Когда, наконец, боярыня была обута и одета, Параша придирчиво оглядела ее со всех сторон, воскликнула:

- Царица, истинная царица!

- Воистину хорошо! - согласилась Федосья Прокопьевна, стоя у зеркала и любуясь золотой вышивкой на рукавах и полах своего верхнего платья. - А уж как люблю я эти краски - малиновый да золотой…

В сенях послышались легкие быстрые шаги. Дверь отворилась, и в горницу вбежал мальчик в синем камзольчике. За ним, охая и стеная, спешила тучная нянька-кормилица. Ванюша спрятался за материн широкий подол и оттуда показал старушке язык.

- Матушка-боярыня, прости грешную, не уследила, как он сюда вырвался…

- Ничего, Малаша, ничего… - успокоила ее Федосья Прокопьевна. - Я сама вот его, неслуха, отшлепаю. Будешь мамку слушать, озорник?..

Она стала шутливо тормошить и шлепать мальчика, одновременно лаская его и целуя. Ванюша, довольный игрой, крутился вокруг матери и счастливо смеялся. Но вот боярыня отстранила его от себя и строго сказала:

- Ступай, посиди тихо у окна. Я сейчас закончу сборы, и в церковь поедем.

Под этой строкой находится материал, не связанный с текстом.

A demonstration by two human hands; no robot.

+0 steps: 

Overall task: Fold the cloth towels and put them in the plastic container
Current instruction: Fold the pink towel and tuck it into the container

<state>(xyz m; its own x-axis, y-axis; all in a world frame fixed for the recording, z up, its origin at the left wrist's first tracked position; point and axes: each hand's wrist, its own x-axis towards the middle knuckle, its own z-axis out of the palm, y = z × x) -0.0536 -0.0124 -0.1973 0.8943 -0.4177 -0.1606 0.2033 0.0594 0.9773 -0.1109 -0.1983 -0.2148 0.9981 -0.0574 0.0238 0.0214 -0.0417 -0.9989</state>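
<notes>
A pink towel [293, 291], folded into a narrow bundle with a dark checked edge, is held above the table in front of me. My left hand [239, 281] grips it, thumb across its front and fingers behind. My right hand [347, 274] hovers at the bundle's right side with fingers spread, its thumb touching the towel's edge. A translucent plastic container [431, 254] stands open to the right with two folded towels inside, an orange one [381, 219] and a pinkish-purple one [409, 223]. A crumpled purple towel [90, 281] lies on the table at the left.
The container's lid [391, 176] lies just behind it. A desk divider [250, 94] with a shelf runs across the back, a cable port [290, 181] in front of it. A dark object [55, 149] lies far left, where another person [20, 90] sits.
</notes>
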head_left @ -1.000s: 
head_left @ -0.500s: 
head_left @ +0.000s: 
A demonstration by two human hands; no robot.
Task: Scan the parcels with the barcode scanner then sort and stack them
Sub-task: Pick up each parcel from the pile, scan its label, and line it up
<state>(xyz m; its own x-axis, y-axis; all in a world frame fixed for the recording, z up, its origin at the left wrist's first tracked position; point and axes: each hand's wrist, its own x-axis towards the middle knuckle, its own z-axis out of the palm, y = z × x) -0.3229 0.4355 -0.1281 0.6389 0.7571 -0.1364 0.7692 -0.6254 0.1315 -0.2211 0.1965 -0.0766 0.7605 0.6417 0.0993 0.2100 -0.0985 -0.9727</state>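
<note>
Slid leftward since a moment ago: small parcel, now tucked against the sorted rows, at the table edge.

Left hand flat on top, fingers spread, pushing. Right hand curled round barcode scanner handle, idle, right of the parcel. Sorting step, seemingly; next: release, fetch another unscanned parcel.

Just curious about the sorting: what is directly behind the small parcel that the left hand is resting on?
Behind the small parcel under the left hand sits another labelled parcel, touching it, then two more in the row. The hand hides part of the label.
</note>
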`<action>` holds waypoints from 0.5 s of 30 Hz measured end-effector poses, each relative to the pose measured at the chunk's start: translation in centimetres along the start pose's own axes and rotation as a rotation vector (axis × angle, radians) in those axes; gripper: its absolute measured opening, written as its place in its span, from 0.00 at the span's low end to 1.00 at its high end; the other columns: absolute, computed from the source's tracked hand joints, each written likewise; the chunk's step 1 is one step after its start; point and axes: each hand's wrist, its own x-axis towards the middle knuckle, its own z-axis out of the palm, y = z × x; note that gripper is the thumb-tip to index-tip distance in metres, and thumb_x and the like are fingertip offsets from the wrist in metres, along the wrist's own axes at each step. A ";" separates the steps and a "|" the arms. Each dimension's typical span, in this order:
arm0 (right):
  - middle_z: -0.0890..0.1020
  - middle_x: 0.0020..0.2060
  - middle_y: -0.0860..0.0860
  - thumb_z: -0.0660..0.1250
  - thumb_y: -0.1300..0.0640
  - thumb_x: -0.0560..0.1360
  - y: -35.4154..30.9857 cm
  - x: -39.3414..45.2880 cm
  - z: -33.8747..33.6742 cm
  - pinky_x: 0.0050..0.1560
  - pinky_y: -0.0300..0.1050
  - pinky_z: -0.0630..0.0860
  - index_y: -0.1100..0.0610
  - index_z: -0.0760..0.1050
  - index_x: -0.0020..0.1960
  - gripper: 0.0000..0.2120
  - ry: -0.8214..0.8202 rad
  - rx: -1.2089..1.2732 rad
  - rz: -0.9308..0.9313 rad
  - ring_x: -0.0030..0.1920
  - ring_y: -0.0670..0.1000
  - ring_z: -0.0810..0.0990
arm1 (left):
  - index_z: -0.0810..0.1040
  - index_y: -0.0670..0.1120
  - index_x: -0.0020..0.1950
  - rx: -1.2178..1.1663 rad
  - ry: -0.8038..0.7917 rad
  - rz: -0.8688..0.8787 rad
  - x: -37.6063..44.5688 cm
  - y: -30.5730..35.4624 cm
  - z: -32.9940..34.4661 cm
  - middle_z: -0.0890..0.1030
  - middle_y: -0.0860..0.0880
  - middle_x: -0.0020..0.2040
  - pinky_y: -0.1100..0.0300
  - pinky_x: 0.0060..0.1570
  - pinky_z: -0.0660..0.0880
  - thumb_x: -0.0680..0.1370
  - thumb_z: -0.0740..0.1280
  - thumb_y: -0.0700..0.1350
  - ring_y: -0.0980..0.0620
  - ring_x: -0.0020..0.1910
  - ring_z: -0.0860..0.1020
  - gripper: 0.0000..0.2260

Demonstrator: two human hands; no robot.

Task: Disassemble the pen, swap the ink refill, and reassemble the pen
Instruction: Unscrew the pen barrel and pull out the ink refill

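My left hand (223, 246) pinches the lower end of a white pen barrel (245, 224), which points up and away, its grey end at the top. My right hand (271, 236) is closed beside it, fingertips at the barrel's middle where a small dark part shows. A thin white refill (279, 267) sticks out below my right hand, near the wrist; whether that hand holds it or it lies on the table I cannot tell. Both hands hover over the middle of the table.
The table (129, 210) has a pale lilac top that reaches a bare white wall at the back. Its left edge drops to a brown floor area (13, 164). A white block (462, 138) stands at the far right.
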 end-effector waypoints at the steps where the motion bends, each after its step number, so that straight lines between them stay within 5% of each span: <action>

Во дворе визжали поросята и гоготали гуси. Ванюша растворил пошире окно, чтобы больше увидеть. Растревоженные, с шумом выпорхнули из-за карниза два белогрудых голубя и полетели туда, где прижались к холму два десятка глинобитных домиков под соломенными крышами.

Мальчик проводил их глазами и снова стал рассматривать широкий двор. Сколько тут было амбаров и амбарчиков, в которых хранилось великое множество добра: мясо, окорока, рыба разная, масло, сметана, мука, крупы, зерно… Ванюша сам не раз бывал там, разглядывал запасы.

За амбарами располагались конюшни и скотный двор. У края ближнего поля лениво шевелила своими крыльями ветряная мельница.

Повсюду суетится много холопов - и в доме, и у амбаров, и на скотном дворе, и на мельнице. И все они слушаются и боятся одного человека - дворецкого дядю Артема. Ванюша его тоже боится больше отца, очень уж строг он и серьезен.

Солнышко уже поднялось над крышами домов, целовало крест на маковке церкви Михаила Архангела, зажгло изумрудом и золотом разрезанные на участки поля и дальний лес. Ванюша перевел взгляд в сторону Москвы-реки, где текла Чечерка. На берегу этой топкой заболоченной речушки недавно вместе с дядей Артемом пугал токующих тетеревов. Вдали виднелось сельцо Гуляево, тоже собственность Морозовых.

А сколько ещё у батюшки сел и деревень, которых Ванюша не видел… Он очень любит эти места окрест. Здесь он всё от рождения знает. Даже дорогу знает, которая в Москву ведет. Правда, слышал Ванюша, что есть дороги и побольше, и поважнее, но он их ещё не видел. Рассказывают, одна самая широкая и торная ведет в Великий Новгород, другая - в Ярославль.

Вдруг мальчик увидел, как в ворота въезжает подвода. В телеге сидит поп и толстая женщина с двумя мальчиками. Попа Ванюша сразу признал. Это Аввакум, который зимой уже бывал у них.

- К нам московские гости, матушка!

Федосья Прокопьевна поспешила к окну, а потом, узнав приезжих, охнула радостно и опрометью бросилась на улицу, забыв про сына.